Speaker identification
The Speaker Identification API is used to determine who is speaking for a given media file. It is intended to be used to identify speakers who have been previously enrolled with the AI API. The Speaker Identification API segments an audio clip into a sequence of utterances, each corresponding to a unique speaker. It then attempts to determine the identity of each speaker based upon their voice print. In cases where the speaker is ambiguous or unknown, utterances are marked with a status of UserNotIdentified
.
Another use case for using Speaker Identification API is with multi-stream audio files. Each individual on a multi-stream audio file is a different speaker, but you don't know which stream belongs to which speaker. In this case, you can send each individual stream to the Speaker Identification API, and let the API identify the speaker for you using the audio stream.
Synchronous vs asynchronous speaker identification
Identifying a speaker only takes the first few minutes (approximately 1-2 minutes) of audio. If you wish to identify the speaker, you can simply cut your audio down to 2 minutes and submit that to the synchronous API:
GET /ai/audio/v1/speaker-identify
The asynchronous API, however, will not only identify the speaker, it will also utilize speaker diarization as well. This means you can use the asynchronous API to not only identify the speaker, but also see what they said. This output is similar to the diarization API with the added benefit of identifying the speaker. Since the entire media file is being analyzed, this API uses an asynchronous operation.

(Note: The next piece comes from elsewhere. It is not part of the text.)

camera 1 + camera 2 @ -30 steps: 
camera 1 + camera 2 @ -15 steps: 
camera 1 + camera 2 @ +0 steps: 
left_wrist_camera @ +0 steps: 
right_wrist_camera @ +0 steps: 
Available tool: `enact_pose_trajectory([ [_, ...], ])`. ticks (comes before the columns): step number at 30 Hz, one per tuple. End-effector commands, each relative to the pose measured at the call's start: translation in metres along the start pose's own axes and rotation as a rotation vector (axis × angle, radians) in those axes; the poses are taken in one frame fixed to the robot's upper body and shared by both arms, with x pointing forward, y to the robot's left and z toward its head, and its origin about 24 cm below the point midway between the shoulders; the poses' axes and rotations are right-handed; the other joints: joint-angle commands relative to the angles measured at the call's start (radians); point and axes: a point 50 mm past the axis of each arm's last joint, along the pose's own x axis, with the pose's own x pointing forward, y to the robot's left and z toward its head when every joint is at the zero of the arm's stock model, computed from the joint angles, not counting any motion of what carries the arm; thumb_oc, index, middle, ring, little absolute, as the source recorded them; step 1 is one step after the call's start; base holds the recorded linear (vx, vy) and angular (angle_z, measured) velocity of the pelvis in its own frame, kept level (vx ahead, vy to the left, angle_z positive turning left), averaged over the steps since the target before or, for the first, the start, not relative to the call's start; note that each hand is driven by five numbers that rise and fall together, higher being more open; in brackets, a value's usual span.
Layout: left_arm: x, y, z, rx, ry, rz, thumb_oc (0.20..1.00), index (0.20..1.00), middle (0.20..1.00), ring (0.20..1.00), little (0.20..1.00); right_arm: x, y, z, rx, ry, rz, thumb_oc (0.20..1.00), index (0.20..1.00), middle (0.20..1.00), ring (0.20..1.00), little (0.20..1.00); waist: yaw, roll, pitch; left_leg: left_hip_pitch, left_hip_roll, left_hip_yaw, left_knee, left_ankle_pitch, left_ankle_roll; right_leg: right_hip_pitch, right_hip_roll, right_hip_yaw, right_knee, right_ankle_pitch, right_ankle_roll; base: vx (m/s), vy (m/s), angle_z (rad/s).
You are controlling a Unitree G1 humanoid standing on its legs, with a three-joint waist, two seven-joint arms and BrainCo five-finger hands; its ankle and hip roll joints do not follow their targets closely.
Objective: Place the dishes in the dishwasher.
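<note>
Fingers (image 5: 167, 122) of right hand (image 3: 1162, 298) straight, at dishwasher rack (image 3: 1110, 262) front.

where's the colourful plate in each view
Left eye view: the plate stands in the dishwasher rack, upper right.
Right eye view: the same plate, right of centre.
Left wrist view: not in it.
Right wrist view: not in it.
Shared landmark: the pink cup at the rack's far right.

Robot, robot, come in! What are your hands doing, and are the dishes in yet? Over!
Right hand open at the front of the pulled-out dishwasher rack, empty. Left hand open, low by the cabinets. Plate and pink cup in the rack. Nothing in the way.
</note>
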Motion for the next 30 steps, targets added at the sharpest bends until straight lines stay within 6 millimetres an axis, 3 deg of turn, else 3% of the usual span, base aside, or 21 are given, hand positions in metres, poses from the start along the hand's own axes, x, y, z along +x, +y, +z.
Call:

GET /ai/audio/v1/async/speaker-identify
Identifying speakers
Request parameters
To identify speakers using the Speaker Identification API, one must formulate a request using the following request parameters:
Parameter | Type | Description |
---|---|---|
encoding |
String | Encoding of audio file like MP3, WAV etc. |
languageCode |
String | Language spoken in the audio file. Default: en-US |
audioType |
String | Type of the audio based on number of speakers. Allowed values are: CallCenter (default), Meeting , EarningsCalls , Interview , PressConference . Optional, but is useful as a hint to aid in the identification process. |
speakerIds |
List[String] | List of previously enrolled speakers to identify in the media file. |
contentUri |
String | Publicly facing URL where the media file can be accessed. |
source |
String | Source of the audio file, e.g.: Phone , RingCentral , GoogleMeet , Zoom etc |
To properly identify speakers in a media file, speakers must have been previously enrolled so that their voice print can be compared to the speakers in the audio file. It also relies on the developer having some knowledge of who the likely speakers are in the media file being processed, and providing a list of those speakers in their request.
Sample code
After you have setup a simple web server to process the response, copy and paste the code from below in index.js
and makesure to edit the variables in ALL CAPS to ensure your code runs properly.
const RC = require('@ringcentral/sdk').SDK;
require('dotenv').config();
MEDIA_URL = process.env.RC_MEDIA_URL;
WEBHOOK_URL = '<INSERT YOUR WEBHOOK URL>';
SPEAKERS = [
"ringcentral_test",
"speakerId2"
]
// Initialize the RingCentral SDK and Platform
const rcsdk = new RC({
'server': process.env.RC_SERVER_URL,
'clientId': process.env.RC_CLIENT_ID,
'clientSecret': process.env.RC_CLIENT_SECRET
});
const platform = rcsdk.platform();
// Authenticate with RingCentral Developer Platdorm using Developer's JWT Credential
platform.login({
'jwt': process.env.RC_JWT
});
// Call the Speaker Enrollment API right after login asynchronously
platform.on(platform.events.loginSuccess, () => {
identifySpeakers();
})
async function identifySpeakers() {
try {
console.log("Enrolling speaker using RingCentral Enrollment API");
let resp = await platform.post("/ai/audio/v1/enrollments?webhook=" + WEBHOOK_URL, {
"contentUri": MEDIA_URL,
"encoding": "Mpeg",
"languageCode": "en-US",
"source": "RingCentral",
"audioType": "Meeting",
"speakerIds": SPEAKERS
});
console.log("Job is " + resp.statusText + " with HTTP status code " + resp.status);
}
catch (e) {
console.log("An error occurred : " + e.message);
}
}
Example response
{
"utterances": [
{
"start": 0,
"end": 6,
"speakerId": "ringcentral_test",
"confidence": 35.42294
},
{
"start": 6,
"end": 12,
"speakerId": "ringcentral_test",
"confidence": 36.98796
},
{
"start": 12,
"end": 18.0,
"speakerId": "ringcentral_test",
"confidence": 25.51731
}
]
}
Each utterance contains the following information and parameters:
Parameter | Type | Description |
---|---|---|
speakerId |
String | speaker id of the identified speaker. |
start |
Float | Start of the audio segment. |
end |
Float | end of the audio segment. |
confidence |
Number | Confidence of speaker identification. |